When implementing a VoIP infrastructure or any kind of net­work technology, it is best to reduce the exposure to attack. The fact that the VoIP infrastructure is typically sitting next to other network entities makes the SIP network elements reachable and possibly vulnerable to an attack coming from the other network serv­ers. The number of VoIP phones and PBXs on the Internet is constantly growing, and if the infrastructure does not require exposure to the Internet, then avoid it. To help you separate the VoIP network from the rest, various network switch vendors allow you to set up a VLAN specifically for VoIP. However, be aware that VLANs are not a panacea, and tools like VoIPhop­per make it easy to demonstrate the fact that VLAN is not enough. Cisco published a white paper called VLAN Security, where they describe how to protect against a number of attacks aimed at VLAN technology. Segregat­ing the VoIP network can also be done through the use of firewalls or physical separation. VPN tunneling has also been previously suggested because it provides both encryption and can also be used to separate the VoIP traffic from the normal traffic.

However, these solutions might not always be feasible – especially since one major advantage of VoIP is that it integrates with other network elements on the Internet.
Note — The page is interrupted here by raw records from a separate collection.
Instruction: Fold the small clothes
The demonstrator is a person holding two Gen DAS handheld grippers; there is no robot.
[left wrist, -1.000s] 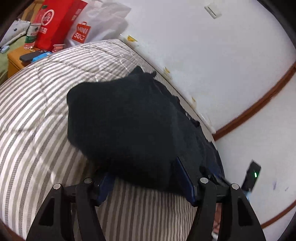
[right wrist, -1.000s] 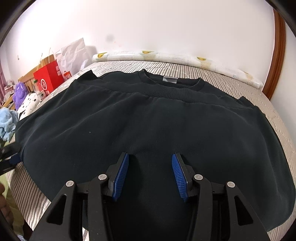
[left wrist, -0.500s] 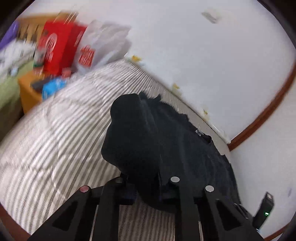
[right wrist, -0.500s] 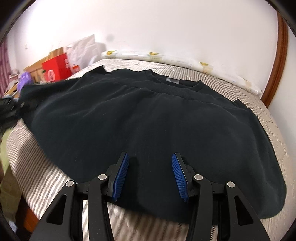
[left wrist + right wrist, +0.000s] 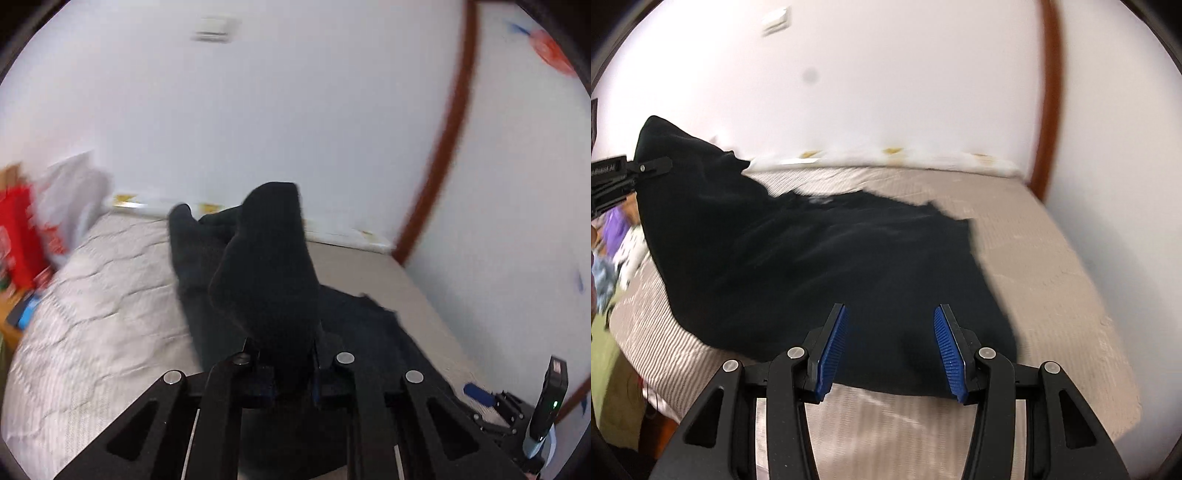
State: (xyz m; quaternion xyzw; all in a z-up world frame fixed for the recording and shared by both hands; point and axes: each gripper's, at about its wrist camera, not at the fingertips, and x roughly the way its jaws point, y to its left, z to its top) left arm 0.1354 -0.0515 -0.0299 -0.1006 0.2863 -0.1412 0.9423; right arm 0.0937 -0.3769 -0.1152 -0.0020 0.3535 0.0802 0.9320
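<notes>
A black sweater (image 5: 831, 258) lies spread across the striped bed (image 5: 1034, 277). Its left side is raised off the mattress. My left gripper (image 5: 282, 354) has a bunched fold of the sweater (image 5: 266, 266) between its jaws, which are still closing on it, and the cloth stands up ahead of them. That gripper also shows at the left edge of the right wrist view, holding the raised corner (image 5: 646, 166). My right gripper (image 5: 890, 332) is open over the sweater's near hem, with its blue pads (image 5: 833, 347) apart and nothing pinched.
Red (image 5: 14, 236) and white (image 5: 70, 206) bags stand at the bed's far left by a wooden nightstand (image 5: 11, 325). A white wall and a brown door frame (image 5: 443, 147) bound the bed at the back and right. Toys (image 5: 613, 229) lie left of the bed.
The left gripper closed on the sweater's edge and lifted it up and across, rolling as it went. The right gripper shifted right along the hem and stayed open.
</notes>
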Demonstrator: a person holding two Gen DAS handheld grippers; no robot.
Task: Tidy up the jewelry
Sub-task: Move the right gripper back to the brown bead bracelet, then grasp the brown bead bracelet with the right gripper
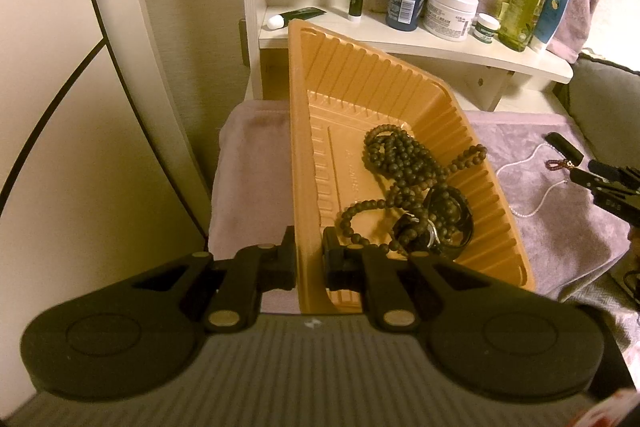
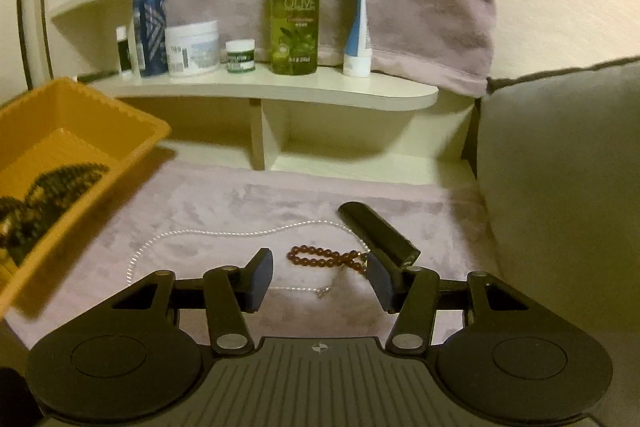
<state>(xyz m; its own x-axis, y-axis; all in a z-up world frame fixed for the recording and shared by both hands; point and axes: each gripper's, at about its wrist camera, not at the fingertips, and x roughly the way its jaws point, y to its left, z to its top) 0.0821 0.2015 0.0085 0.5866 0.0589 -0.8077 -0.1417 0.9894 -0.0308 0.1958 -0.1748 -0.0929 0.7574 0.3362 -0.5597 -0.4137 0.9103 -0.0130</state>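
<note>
L gripper [image 1: 310, 259]: jaws nearly closed, pinching the near rim of the orange tray [image 1: 360, 83], one jaw outside the wall, one inside. Tray is tilted, lifted off the mauve cloth [image 1: 560, 227]. Inside it, just ahead & right of the inner jaw: a tangle of dark bead strands [image 1: 400, 163] w/ a black watch [image 1: 448, 215] on top.

R gripper [image 2: 320, 277]: jaws wide open, holding nothing, low over the cloth. Between the jaws, just ahead: reddish-brown bead bracelet [image 2: 326, 257]. Thin pearl chain [image 2: 224, 233] loops ahead & left of the jaws, also passing betw. them nearer in. Black oblong case [image 2: 376, 231] lies just ahead of the right jaw, touching or overlapping it, can't tell which. Tray sits far left of these jaws, blurred.
</note>
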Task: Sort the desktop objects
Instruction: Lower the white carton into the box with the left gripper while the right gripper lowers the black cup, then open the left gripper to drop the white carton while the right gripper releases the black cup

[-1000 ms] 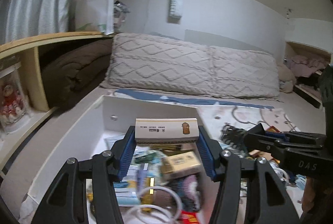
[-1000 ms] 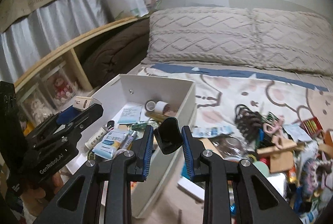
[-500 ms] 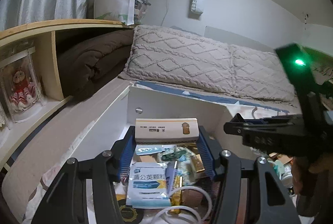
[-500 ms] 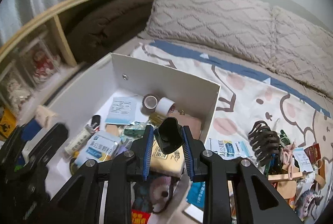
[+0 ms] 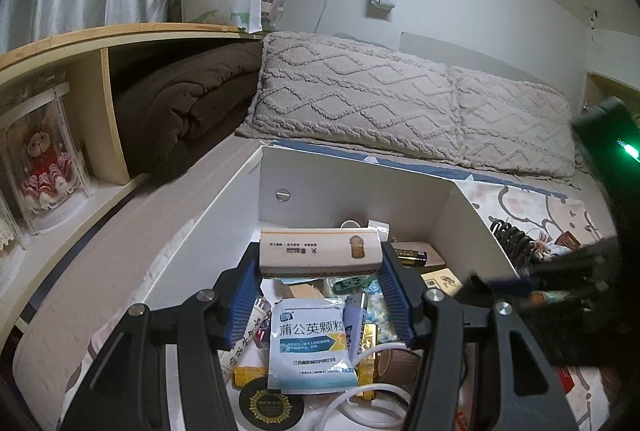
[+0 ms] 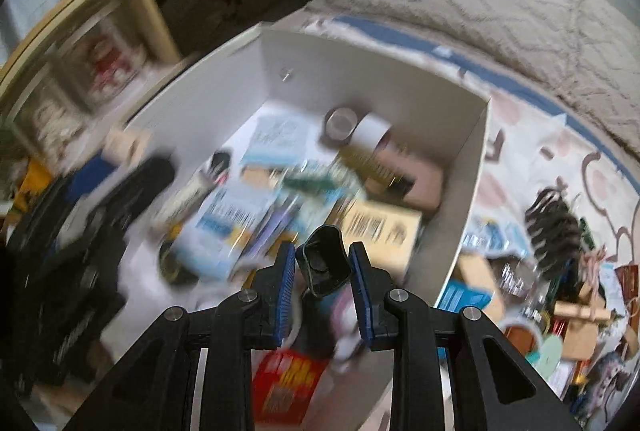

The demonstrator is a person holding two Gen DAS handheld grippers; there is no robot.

In fact, various VoIP vendors market the fact that you can use your existing network infrastruc­ture without having to lay new cables. Whether or not this is a good idea depends on a large number of factors. When designing a VoIP infrastructure, it is therefore important to understand the requirements and mitigate depending on the case. For example, a hotel VoIP network will have different require­ments than a corporate IP phone net­work, and therefore a systems designer can apply different security precautions during the planning stage. Some other suggestions and observations:
• It is of course good to make use of encryption mechanisms such as TLS and SRTP. Unfortunately, the encryption for SIP and RTP is not yet widely supported. Zfone by the creator of PGP is particularly interesting. We shall not be going through this subject in depth since it is not within the scope of the attacks described within this article, but it definitely deserves a mention.
• The importance of good pass­words for IP Phones should not be underestimated. If the system does not require that end users set their own pass­word, then do not allow this functionality. Instead, make use of some kind of password man­agement and set their password to one that is unique and hard to guess. Applications such as KeePass, which is open-source and free, allow you to generate strong random passwords for you, as well as manage such passwords in a relatively secure manner.
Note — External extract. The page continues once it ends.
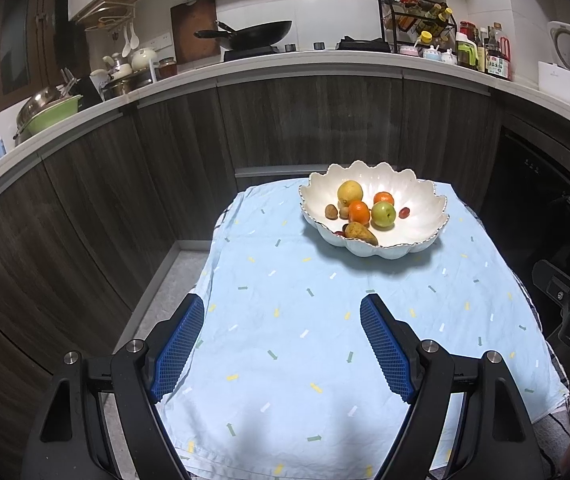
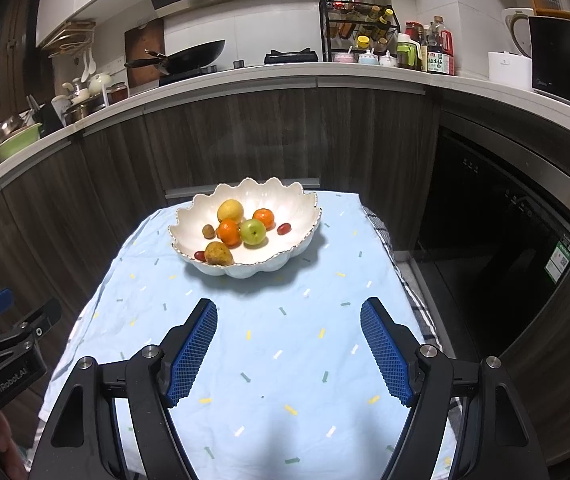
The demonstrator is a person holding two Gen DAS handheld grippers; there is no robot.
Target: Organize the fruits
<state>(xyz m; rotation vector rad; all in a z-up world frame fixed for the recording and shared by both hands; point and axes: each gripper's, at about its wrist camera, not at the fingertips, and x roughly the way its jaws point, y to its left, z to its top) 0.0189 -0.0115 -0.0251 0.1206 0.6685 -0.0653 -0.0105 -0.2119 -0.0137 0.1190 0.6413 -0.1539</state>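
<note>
The left claw point(image 1: 282, 307) stands wide, nothing between its blue pads, over the near half of the pale blue cloth point(image 1: 285, 380). The right claw point(image 2: 289, 312) likewise stands wide and empty above the same cloth point(image 2: 285, 400). In the left wrist view, the right claw's black body and one blue tip show at 3 o'clock; in the right wrist view, the left claw's body shows at 9 o'clock.

Beyond both claws, well apart from the fingertips, sits the white scalloped bowl point(image 1: 417, 236): at 1 o'clock from the left claw, at 11 o'clock from the right claw point(image 2: 285, 262).

Bowl contents:
- yellow fruit point(image 2: 230, 210) at the back;
- two oranges, one in the middle point(image 2: 229, 232), one behind point(image 2: 263, 218);
- green apple point(image 2: 253, 231), touching the middle orange;
- pear point(image 2: 218, 254) at the near rim;
- small red fruit point(image 2: 283, 229) at the bowl's 3 o'clock.

A dark wok point(image 1: 253, 36) rests on the counter behind.
</note>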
• OpenSER, which is an open-source SIP server, has a module named pike. This module is able to block requests that exceed a given limit. This can allow for blocking of both extension guessing and password cracking. However one has to be cautious with such solutions. Attackers can make use of IP spoofing to intentionally block legitimate traf­fic. It might also unintentionally block legitimate traffic if its not properly conFigured.
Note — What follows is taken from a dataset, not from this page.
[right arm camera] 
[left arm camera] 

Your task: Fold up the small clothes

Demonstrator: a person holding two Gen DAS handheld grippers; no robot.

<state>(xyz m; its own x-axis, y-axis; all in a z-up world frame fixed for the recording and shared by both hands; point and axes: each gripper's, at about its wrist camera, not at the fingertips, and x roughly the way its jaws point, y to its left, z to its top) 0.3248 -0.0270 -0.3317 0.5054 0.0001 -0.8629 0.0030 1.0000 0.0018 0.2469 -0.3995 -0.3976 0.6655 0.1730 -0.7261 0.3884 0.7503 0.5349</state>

• SIP allows extension lines which do not require authentica­tion. If there is no justification for unauthenticated extensions, then make sure NOT to use this feature.
• Hardphones will get security fixes in the form of a firmware update, while softphones will get a new software release. Keeping up to date with the latest versions can be a pain, but it is certainly one way of making sure your system does not fall victim to attackers exploiting a security vulnerability in your SIP phone.

You Are Under Attack
Detection is a very important step in a security solution. A network IDS such as Snort, when placed at the right location, can be of great help when trying to detect that an attack is underway. Snocer, which describes themselves as providing Low Cost Tools for Secure and Highly Available VoIP Communication Services, has previously published some Snort rules for public consumption. These rules are also available in the latest Snort community rules. In this section we will describe some of them and explain how they can be effective in catching the attacks mentioned previously. We will also provide some new Snort rules which can also detect activity de­scribed in this article and not caught by the current Snort community rules.
The Snort rules by Snocer are quite easy to understand, and are able to provide generic detection. Each of the rules looks out for an excessive number of SIP messages coming from a single IP address over a short period of time. The different SIP messages are INVITE and REGISTER requests, and 401 Unauthorized mes­sages.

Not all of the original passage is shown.